Tribunal Administratif de MELUN — Décision N° TA77-2310190

vendredi 26 décembre 2025

JuridictionTribunal Administratif de MELUN
SectionTribunal Administratif de MELUN
N° DossierTA77-2310190
TypeDécision
RecoursExcès de pouvoir
PublicationC
Formation9ème chambre
Avocat requérantMESUROLLE

Résumé IA

Le Tribunal administratif de Melun a annulé la décision du 11 juillet 2022 par laquelle le préfet du Val-de-Marne a refusé le regroupement familial sollicité par Mme A... pour son fils majeur handicapé. Le tribunal a jugé que le préfet n'avait pas procédé à un examen suffisant de la situation personnelle de l'intéressée, notamment en ne tenant pas compte de l'allocation pour l'éducation de l'enfant handicapé qu'elle perçoit. Cette solution a été retenue sur le fondement des articles L. 434-7 du code de l'entrée et du séjour des étrangers et du droit d'asile et 8 de la Convention européenne des droits de l'homme.

Texte intégral

(9ème chambre)Vu la procédure suivante :

Par une requête, enregistrée le 28 septembre 2023, Mme B... A..., représentée par Me Mesurolle, doit être regardée comme demandant au tribunal :

1°) d’annuler la décision du 11 juillet 2022 par laquelle le préfet du Val-de-Marne a refusé de faire droit à sa demande de regroupement familial au profit de son fils, né en 2001 ;

2°) d’enjoindre au préfet du Val-de-Marne d’autoriser son fils à entrer en France sur le fondement des dispositions de l’article L. 411-1 du code de l'entrée et du séjour des étrangers et du droit d'asile, dans un délai de quinze jours à compter de la notification du jugement à intervenir, sous astreinte de 150 euros par jour de retard ou, à défaut, d’enjoindre au préfet du Val-de-Marne de réexaminer sa situation, dans les mêmes conditions de délai et d’astreinte ;

3°) de mettre à la charge de l’État la somme de 1 500 euros à verser à Me Mesurolle, son conseil, en application des dispositions combinées de l’article 37 de la loi du 10 juillet 1991, Me Mesurolle renonçant « le cas échéant » à percevoir la part contributive de l’État versée au titre de l’aide juridictionnelle. Dans le cas où l’aide juridictionnelle ne lui serait pas accordée, cette somme lui sera directement versée par l’Etat.

Elle soutient que :
- la décision attaquée a été prise par une autorité incompétente ;
- la décision attaquée est insuffisamment motivée ;
- la décision attaquée est entachée d’un défaut d’examen particulier de sa situation ;
- la décision attaquée est entachée d’erreur de droit dès lors que le préfet s’est estimé tenu de rejeter sa demande ;
- la décision attaquée méconnaît les dispositions des articles L. 437-4 et suivants du code de l’entrée et du séjour des étrangers et du droit d’asile et est entachée d’erreur manifeste d’appréciation au regard de ces dispositions dès lors, notamment, que le préfet n’a pas tenu compte de l’allocation pour l’éducation de l’enfant handicapé qu’elle perçoit pour son fils handicapé ;
- la décision attaquée méconnaît les stipulations de l’article 8 de la convention européenne de sauvegarde des droits de l'homme et des libertés fondamentales ;
- la décision attaquée est entachée d’erreur manifeste d’appréciation quant à ses conséquences sur sa situation personnelle ;
- la décision attaquée méconnaît les stipulations de l’article 3-1 de la convention internationale relative aux droits de l’enfant.

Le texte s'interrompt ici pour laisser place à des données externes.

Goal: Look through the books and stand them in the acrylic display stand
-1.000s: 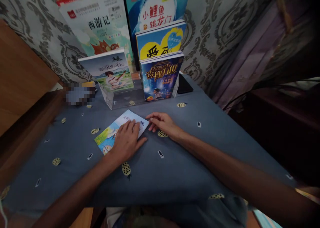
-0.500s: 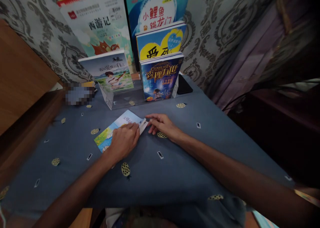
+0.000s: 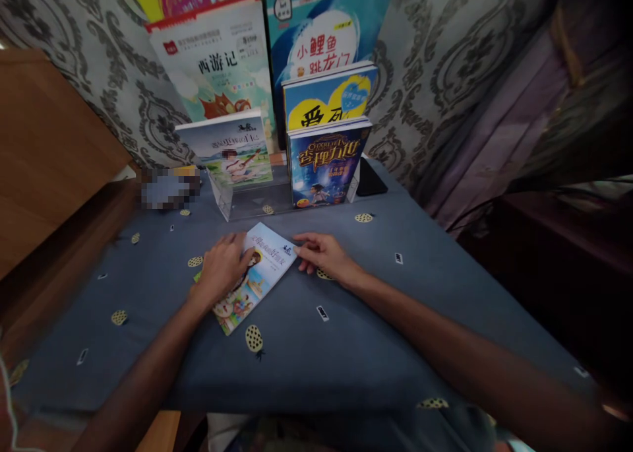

La requête a été communiquée au préfet du Val-de-Marne qui n’a pas produit de mémoire en défense.


Mme A... a été admise au bénéfice de l’aide juridictionnelle totale par décision du 30 août 2023 du bureau d’aide juridictionnelle du tribunal administratif de Melun.


Vu les autres pièces du dossier.

Vu :
- la convention européenne de sauvegarde des droits de l’homme et des libertés fondamentales ;
- la convention internationale relative aux droits de l’enfant ;
- le code de l’entrée et du séjour des étrangers et du droit d’asile ;
- la loi n° 91-647 du 10 juillet 1991 ;
- le code de justice administrative.


La présidente de la formation de jugement a dispensé le rapporteur public, sur sa proposition, de prononcer des conclusions à l’audience, en application des dispositions de l’article R. 732-1-1 du code de justice administrative.


Les parties ont été régulièrement averties du jour de l’audience.


Le rapport de M. Gauthier-Ameil a été entendu au cours de l’audience publique, les parties n'étant ni présentes ni représentées.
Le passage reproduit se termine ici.